The CAP Theorem Explained
The CAP theorem (Brewer's theorem) states that a distributed data store can guarantee at most two of the following three properties simultaneously:
- Consistency (C) — every read receives the most recent write or an error
- Availability (A) — every request receives a non-error response (though it may not be the latest data)

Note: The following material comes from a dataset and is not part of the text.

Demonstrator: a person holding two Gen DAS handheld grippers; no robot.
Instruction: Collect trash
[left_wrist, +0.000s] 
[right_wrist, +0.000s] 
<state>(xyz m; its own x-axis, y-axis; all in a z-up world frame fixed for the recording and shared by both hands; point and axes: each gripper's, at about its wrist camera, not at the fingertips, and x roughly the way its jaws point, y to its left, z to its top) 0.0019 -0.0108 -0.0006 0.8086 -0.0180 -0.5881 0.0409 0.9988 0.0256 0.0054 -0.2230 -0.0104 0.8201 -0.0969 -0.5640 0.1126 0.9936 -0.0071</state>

- Partition Tolerance (P) — the system continues to operate despite network partitions between nodes
CAUTION: In practice, network partitions will happen. So the real choice is between CP (consistency during partition, sacrificing availability) and AP (availability during partition, sacrificing consistency).
CAP Triangle
The CAP triangle — pick two guarantees; the third is sacrificed during partitions.
Database Classification
| Database | Type | CAP Choice | Trade-off |
|---|---|---|---|
| PostgreSQL (single node) | Relational | CA | No partition tolerance — single server |
| MongoDB (replica set) | Document | CP | Rejects writes during partition until new primary elected |
| HBase | Wide-column | CP | Consistent reads; unavailable during region server failure |
| Cassandra | Wide-column | AP | Always writable; eventual consistency between replicas |
| DynamoDB | Key-value | AP | Eventually consistent reads by default; optional strong reads |
| CockroachDB | Relational | CP | Serializable SQL; unavailable minority partitions |
Consistency Models
CAP's "C" is specifically linearizability (the strongest model). In practice, systems offer a spectrum of consistency:
| Model | Guarantee | Example |
|---|---|---|
| Strong (linearizable) | Reads always see the latest write | Google Spanner |
| Sequential | All nodes see operations in the same order | ZooKeeper |
| Causal | Causally related operations are ordered | MongoDB causal sessions |
| Eventual | Replicas converge eventually | Cassandra, DynamoDB default |
TIP: Many modern databases let you tune consistency per query. DynamoDB supports both eventually consistent and strongly consistent reads. Choose based on the use case — user profiles can be eventual, but bank balances need strong consistency.
PACELC Extension
PACELC extends CAP: during a Partition, choose A or C; Else (no partition), choose Latency or Consistency. This captures the real-world trade-off that exists even when the network is healthy.
Key Takeaways
- Network partitions are inevitable — the real choice is CP vs AP.
- Most applications need different consistency levels for different data.
- CAP is a simplification; PACELC is more nuanced.
- Choose your database based on your consistency requirements, not popularity.